They're also mordantly funny commenters on their own work. "Alan Rickman and I eventually ran out of expressions," is Maggie Smith's summation of shooting the Harry Potter movies. And then there are the surprising voltes. Judi Dench, re: how she got into the Bond franchise, mentions this was because her late husband Michael Williams was a spy fan. "Kim Philby was his idol."
The other three: "...????"
JD, elaborating, says there was this facing the press thing Philby did on tv at some point after Burgess & Mclean had skeedaddled and before he himself absconded, complete with having his Aged Mother at his side, and: "Every actor should watch that. The nerve! Butter wouldn't melt in his mouth. Who, me? I'm completely innocent. It's an acting master class."

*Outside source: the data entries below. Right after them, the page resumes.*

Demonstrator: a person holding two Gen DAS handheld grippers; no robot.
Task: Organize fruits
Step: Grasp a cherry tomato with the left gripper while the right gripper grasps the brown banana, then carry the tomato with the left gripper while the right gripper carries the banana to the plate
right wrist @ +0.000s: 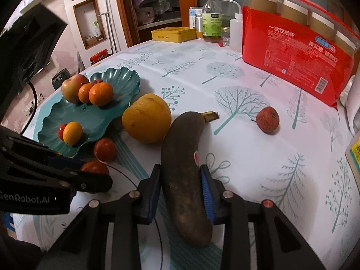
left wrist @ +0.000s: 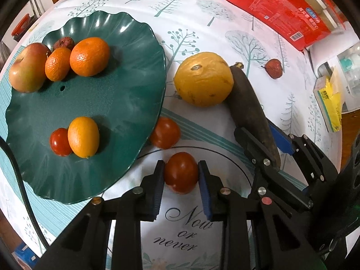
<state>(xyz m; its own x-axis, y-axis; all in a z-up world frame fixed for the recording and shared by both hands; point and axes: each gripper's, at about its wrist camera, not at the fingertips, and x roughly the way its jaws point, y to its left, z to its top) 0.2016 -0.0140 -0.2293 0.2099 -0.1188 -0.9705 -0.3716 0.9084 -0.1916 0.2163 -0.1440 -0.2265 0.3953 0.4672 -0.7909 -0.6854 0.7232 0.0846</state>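
Observation:
A green wavy plate holds an apple, two oranges, a small dark fruit, a kumquat and a small tomato. My left gripper is shut on a red tomato on the tablecloth. My right gripper is shut on a blackened banana. A second tomato lies by the plate's edge. A big yellow citrus touches the banana. A small red wrinkled fruit lies apart on the right.
A red bag of paper cups stands at the back right. Bottles and a yellow tin stand at the far edge. A yellow tissue pack sits at the right edge. The two grippers are close together.

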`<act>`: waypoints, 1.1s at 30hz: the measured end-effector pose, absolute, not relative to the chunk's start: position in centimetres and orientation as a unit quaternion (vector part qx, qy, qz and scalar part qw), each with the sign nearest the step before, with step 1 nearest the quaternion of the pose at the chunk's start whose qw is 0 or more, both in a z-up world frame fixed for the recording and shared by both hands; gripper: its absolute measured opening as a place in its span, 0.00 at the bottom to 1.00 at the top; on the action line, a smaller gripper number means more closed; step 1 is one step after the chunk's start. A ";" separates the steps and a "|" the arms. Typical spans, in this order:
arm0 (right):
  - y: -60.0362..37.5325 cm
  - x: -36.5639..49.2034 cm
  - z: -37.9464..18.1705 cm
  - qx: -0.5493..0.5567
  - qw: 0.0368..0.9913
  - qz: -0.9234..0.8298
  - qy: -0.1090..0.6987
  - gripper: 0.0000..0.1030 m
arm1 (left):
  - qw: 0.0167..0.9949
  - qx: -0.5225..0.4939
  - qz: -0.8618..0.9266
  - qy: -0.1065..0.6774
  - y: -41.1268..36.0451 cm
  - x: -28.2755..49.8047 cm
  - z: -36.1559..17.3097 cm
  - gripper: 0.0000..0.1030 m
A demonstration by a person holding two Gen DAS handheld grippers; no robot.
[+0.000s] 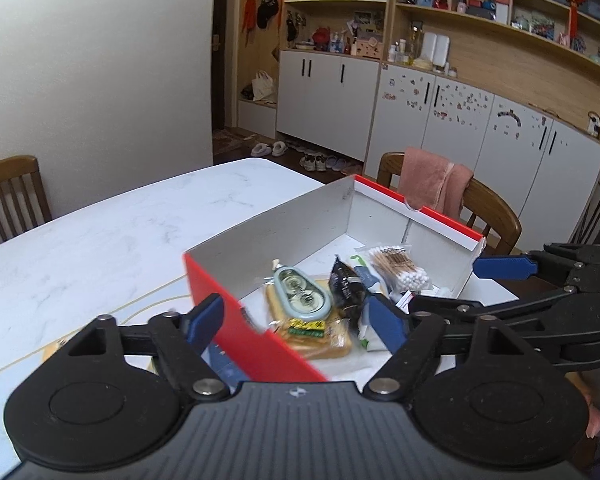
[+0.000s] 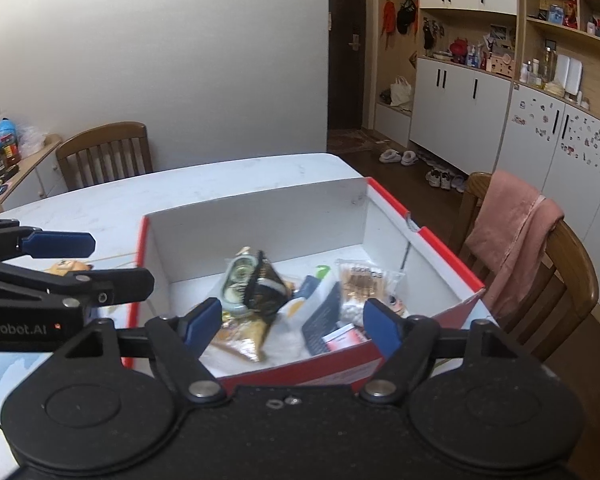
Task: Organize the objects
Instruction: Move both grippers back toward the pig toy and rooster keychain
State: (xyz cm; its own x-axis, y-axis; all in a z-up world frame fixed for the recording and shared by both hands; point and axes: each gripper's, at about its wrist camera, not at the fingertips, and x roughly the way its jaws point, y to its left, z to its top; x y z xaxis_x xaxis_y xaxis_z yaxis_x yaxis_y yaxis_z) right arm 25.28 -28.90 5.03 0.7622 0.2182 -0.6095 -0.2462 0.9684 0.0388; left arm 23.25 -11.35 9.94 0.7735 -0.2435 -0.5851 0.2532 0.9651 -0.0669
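Left wrist view gives us a white marble-patterned table top [image 1: 112, 220] in a dining room with a plain white wall, white cabinets [image 1: 480, 128] under open wooden shelves, and slippers on a dark floor. We count two wooden slat-back chairs [image 1: 10, 196], one draped with a pink towel [image 1: 432, 182]. One red cardboard box with a white interior [image 1: 260, 236] stands on the table; inside we note a pale green oval case [image 1: 302, 294] lying on a yellow packet, one black sachet [image 1: 346, 286] and one clear bag of cotton swabs [image 1: 400, 266]. We find the left gripper [image 1: 296, 320] parted and empty, straddling the near box wall. The right gripper [image 2: 294, 322] likewise stands apart, holding nothing, above the box.
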 end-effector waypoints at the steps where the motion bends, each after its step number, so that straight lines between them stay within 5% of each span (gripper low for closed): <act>1: -28.6 25.0 5.1 -0.022 0.938 0.126 0.321 0.82 | 0.942 0.006 -0.131 0.309 -10.9 23.0 10.0 0.78; 10: -25.4 22.7 5.4 -0.038 0.935 0.160 0.315 0.89 | 0.943 -0.005 -0.126 0.308 -6.9 20.5 10.0 0.78; 13: -24.3 22.0 5.5 -0.042 0.933 0.171 0.312 0.93 | 0.944 -0.006 -0.129 0.305 -5.4 19.6 10.0 0.89; 19: -22.0 20.4 5.7 -0.052 0.929 0.206 0.303 0.96 | 0.949 0.003 -0.109 0.294 -2.7 17.8 10.2 0.90; 22: -20.7 19.8 5.6 -0.059 0.925 0.223 0.301 0.96 | 0.950 -0.001 -0.103 0.295 -1.1 17.3 10.0 1.00; 33: -15.6 19.1 3.8 -0.096 0.907 0.271 0.309 0.96 | 0.953 -0.004 -0.062 0.297 4.1 17.3 8.4 1.00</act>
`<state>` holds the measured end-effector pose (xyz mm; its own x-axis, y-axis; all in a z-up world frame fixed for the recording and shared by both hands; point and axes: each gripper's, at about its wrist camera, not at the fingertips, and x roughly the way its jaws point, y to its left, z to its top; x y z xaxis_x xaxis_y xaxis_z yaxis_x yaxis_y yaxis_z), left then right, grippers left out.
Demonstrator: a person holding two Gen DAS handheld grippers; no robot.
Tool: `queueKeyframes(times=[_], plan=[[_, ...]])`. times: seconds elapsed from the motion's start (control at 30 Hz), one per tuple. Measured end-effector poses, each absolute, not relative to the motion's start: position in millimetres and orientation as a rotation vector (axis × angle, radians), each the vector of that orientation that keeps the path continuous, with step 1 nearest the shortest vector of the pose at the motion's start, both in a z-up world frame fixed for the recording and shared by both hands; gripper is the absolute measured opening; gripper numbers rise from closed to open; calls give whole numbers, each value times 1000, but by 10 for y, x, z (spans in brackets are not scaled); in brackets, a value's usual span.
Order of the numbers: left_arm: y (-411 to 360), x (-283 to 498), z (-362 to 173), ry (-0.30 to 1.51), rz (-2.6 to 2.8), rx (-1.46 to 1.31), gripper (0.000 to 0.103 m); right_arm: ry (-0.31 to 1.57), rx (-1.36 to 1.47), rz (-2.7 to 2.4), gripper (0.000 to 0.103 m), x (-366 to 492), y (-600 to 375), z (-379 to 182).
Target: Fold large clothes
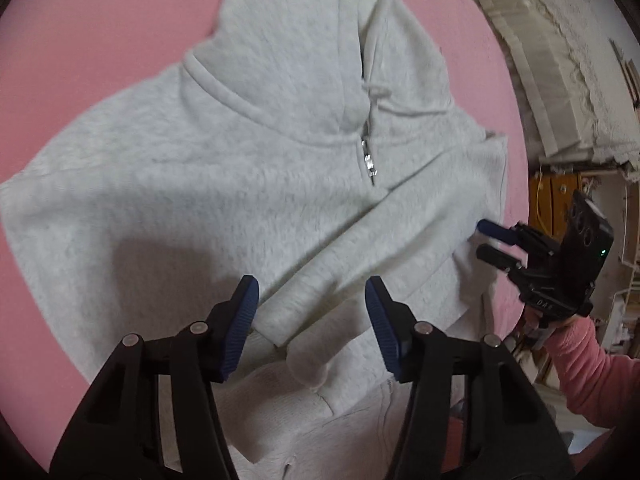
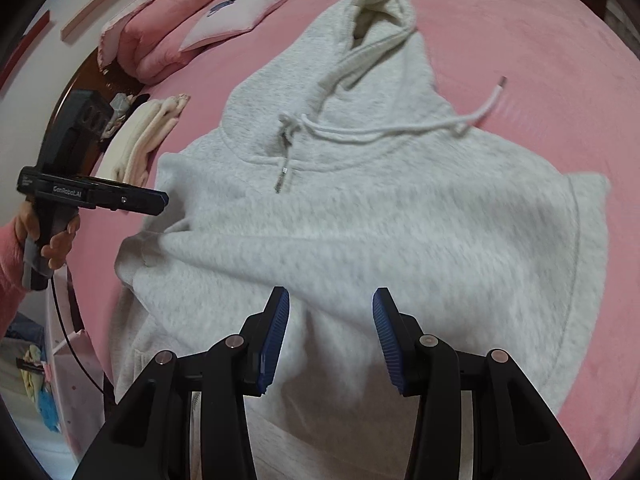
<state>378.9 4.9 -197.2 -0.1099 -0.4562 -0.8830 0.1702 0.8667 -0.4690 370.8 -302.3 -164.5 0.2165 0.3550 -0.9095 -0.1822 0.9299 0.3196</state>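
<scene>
A light grey zip hoodie [image 1: 240,184] lies front up on the pink bed cover [image 1: 100,40], hood pointing away, with a sleeve folded across its chest. My left gripper [image 1: 311,286] hovers open over that sleeve's cuff; no cloth is between its blue pads. At the hoodie's right edge the right gripper [image 1: 486,240] shows its jaws apart, a hand in a pink sleeve holding it. In the right wrist view the hoodie [image 2: 400,220] fills the middle, its white drawstring [image 2: 400,130] trailing right. My right gripper [image 2: 331,296] is open above the cloth. The left gripper [image 2: 160,200] appears side-on at the hoodie's left edge.
A folded pink quilt [image 2: 160,28] and a pale pillow [image 2: 240,12] lie at the bed's far left. A stack of cream folded clothes [image 2: 140,140] sits by the bed's left edge. Beyond the bed's right edge are a rough wall [image 1: 560,60] and wooden furniture [image 1: 556,200].
</scene>
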Motion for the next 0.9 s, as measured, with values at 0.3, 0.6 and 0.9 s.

(And then Michell actually provides the black and white tv footage in question of Kim Philby on British tv.)

(Another, very differnt thing about the use of old footage: Something I noticed, not for the first time, when comparing the footage of young Maggie Smith with her current self is that Toby Stephens looked nothing like his mother when younger - both when he was younger and when she was - but you can totally see the resemblance between them now.)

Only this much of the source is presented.